Enseignements

Lettre d’Emmanuel Ryu Gaku Rishacher

Lettre d’Emmanuel Ryu Gaku Rishacher qui devait venir à Montréal comme à chaque année afin de diriger le camp d’été 2020

 

Chers amis,
On devrait ou on aurait dû être ensembles, en tout cas un certain nombre d’entre nous pour la session d’été 2020 du Québec à l’Étincelle, ce petit paradis de nature si bien adapté à nos sesshins.
Je regrette de n’avoir pu traverser l’Atlantique pour pratiquer avec vous après un si long confinement international mais mieux vaut un virus qu’une guerre pour réveiller la conscience collective sur la fragilité de notre monde et en particulier de la nature humaine.
On ne sait pas de quelle rétribution de quelles causes et circonstances ce phénomène est dû mais ce qui est certain c’est de notre activité passée, présente et à venir qu’il s’agit.
On peut se demander qui est le virus dans cette histoire.
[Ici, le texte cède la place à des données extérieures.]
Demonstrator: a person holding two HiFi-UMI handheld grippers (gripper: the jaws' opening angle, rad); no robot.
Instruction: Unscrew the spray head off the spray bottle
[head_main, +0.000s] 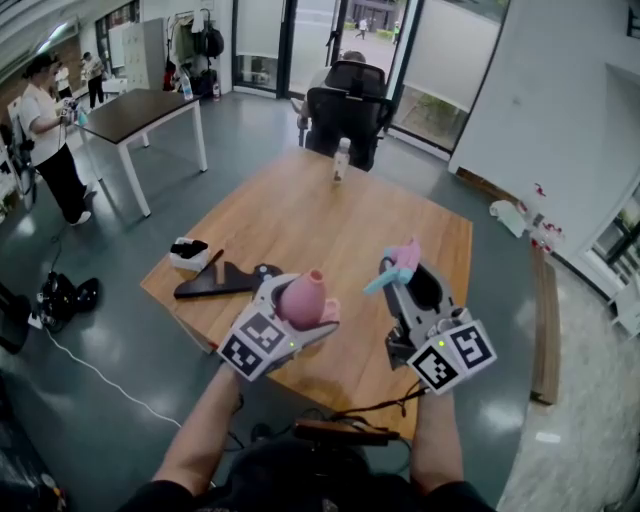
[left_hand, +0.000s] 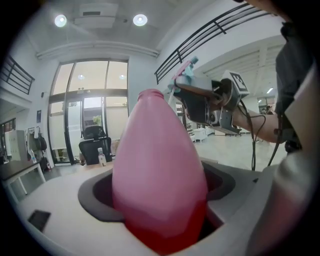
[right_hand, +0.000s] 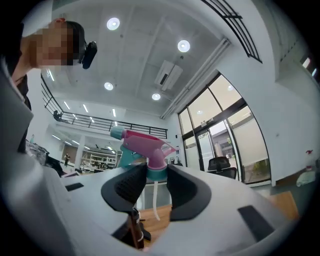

Le covid 19 est peut être comme un contre feu allumé pour lutter contre un incendie bien plus dangereux et incontrôlable qui serait la civilisation moderne.
M. Deshimaru parlait souvent  de la civilisation moderne en crise, aujourd’hui on pourrait plutôt dire une civilisation moderne démoniaque, ravageuse, autodestructrice où aucune valeur d’humanité n’a de prise, n’a d’influence, aucune conscience cosmique n’a le pouvoir de maintenir un équilibre. Alors il n’y a que l’intervention de la nature pour intervenir efficacement et la nature on le sait dans ces cas là ne privilégie aucun existant et en particulier le genre humain.
Je ne veux pas parler par catastrophisme interposé mais tout ce paysage de vie ne fait que me renforcer s’il en était besoin dans ma foi dans le zen, en sa sagesse, dans sa pratique dans sa vision, dans sa conscience. Sa conscience de la vie, de l’interdépendance de tous les existants se manifeste dans sa pratique et on sent bien qu’il faudrait une pratique bien plus forte pour pouvoir incarner la profondeur de cet enseignement intime et silencieux.
On a l’intuition que tout est contenu dans l’enseignement du Bouddha mais comment le rendre audible, visible, réalité?
On le voudrait efficace, universel, omnipotent mais c’est alors que l’on retombe dans le marasme de l’humanité malade qui justement se veut efficace, universelle et omnipotente.
Générosité, éthique, effort, patience, zazen et sagesse, les paramitas du bodhisattva nous font faire un demi tour complet, une révolution radicale que l’on est le plus souvent incapable d’assumer entièrement. Notre frilosité nous englue dans une illusion d’actions et de savoir, de croire savoir, de croire pouvoir et à la fin il ne se passe pas rien, on suit un flux,  un courant contraire à nos convictions.
Et pourtant grâce à Deshimaru, à Dogen, Bodhidharma, Bouddha sans nommer tous les innombrables passeurs-ses,  nous avons l’intuition de l’éveil et ce trésor pour le protéger il nous faut d’abord le partager généreusement. C’est le dixième précepte « ne pas calomnier les trois trésors » et la première calomnie c’est de les garder pour soi.